> **What you have to do**
Copy the data that follows, exactly and completely.

######

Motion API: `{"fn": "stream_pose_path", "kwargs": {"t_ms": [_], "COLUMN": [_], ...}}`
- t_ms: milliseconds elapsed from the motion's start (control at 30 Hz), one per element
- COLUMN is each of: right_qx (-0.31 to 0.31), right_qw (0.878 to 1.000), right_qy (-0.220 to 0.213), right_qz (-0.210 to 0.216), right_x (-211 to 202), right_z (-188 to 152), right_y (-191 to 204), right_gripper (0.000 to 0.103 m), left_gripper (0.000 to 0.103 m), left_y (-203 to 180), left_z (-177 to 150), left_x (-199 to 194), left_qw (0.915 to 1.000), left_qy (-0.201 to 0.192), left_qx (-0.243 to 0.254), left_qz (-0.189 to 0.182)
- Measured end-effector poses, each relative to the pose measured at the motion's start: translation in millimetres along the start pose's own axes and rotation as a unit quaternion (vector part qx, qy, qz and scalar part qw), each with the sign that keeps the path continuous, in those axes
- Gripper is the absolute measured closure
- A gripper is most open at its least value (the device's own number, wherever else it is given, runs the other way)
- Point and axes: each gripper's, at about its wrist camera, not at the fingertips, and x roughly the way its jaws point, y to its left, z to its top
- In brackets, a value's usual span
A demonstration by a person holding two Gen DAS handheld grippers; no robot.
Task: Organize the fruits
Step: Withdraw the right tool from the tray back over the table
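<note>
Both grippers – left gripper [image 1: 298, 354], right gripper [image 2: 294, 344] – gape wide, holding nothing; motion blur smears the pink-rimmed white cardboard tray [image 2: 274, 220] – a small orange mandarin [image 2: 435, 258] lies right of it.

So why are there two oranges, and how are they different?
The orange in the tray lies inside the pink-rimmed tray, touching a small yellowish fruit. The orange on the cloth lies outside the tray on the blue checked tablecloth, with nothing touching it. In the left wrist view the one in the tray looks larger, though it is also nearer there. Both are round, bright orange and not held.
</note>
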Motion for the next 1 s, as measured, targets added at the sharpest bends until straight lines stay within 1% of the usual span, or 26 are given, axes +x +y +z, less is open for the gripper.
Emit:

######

> **Solved problem**
Motion API: `{"fn": "stream_pose_path", "kwargs": {"t_ms": [_], "COLUMN": [_], ...}}`
- t_ms: milliseconds elapsed from the motion's start (control at 30 Hz), one per element
- COLUMN is each of: right_qx (-0.31 to 0.31), right_qw (0.878 to 1.000), right_qy (-0.220 to 0.213), right_qz (-0.210 to 0.216), right_x (-211 to 202), right_z (-188 to 152), right_y (-191 to 204), right_gripper (0.000 to 0.103 m), left_gripper (0.000 to 0.103 m), left_y (-203 to 180), left_z (-177 to 150), left_x (-199 to 194), left_qw (0.915 to 1.000), left_qy (-0.201 to 0.192), left_qx (-0.243 to 0.254), left_qz (-0.189 to 0.182)
- Measured end-effector poses, each relative to the pose measured at the motion's start: translation in millimetres along the start pose's own axes and rotation as a unit quaternion (vector part qx, qy, qz and scalar part qw), each with the sign that keeps the path continuous, in those axes
- Gripper is the absolute measured closure
- A gripper is most open at its least value (the device's own number, wherever else it is given, runs the other way)
- Point and axes: each gripper's, at about its wrist camera, not at the fingertips, and x roughly the way its jaws point, y to its left, z to its top
- In brackets, a value's usual span
A demonstration by a person holding two Gen DAS handheld grippers; no robot.
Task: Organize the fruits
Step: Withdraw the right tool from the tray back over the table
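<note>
Both grippers – left gripper [image 1: 298, 354], right gripper [image 2: 294, 344] – gape wide, holding nothing; motion blur smears the pink-rimmed white cardboard tray [image 2: 274, 220] – a small orange mandarin [image 2: 435, 258] lies right of it.

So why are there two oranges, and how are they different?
The orange in the tray lies inside the pink-rimmed tray, touching a small yellowish fruit. The orange on the cloth lies outside the tray on the blue checked tablecloth, with nothing touching it. In the left wrist view the one in the tray looks larger, though it is also nearer there. Both are round, bright orange and not held.
</note>
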Motion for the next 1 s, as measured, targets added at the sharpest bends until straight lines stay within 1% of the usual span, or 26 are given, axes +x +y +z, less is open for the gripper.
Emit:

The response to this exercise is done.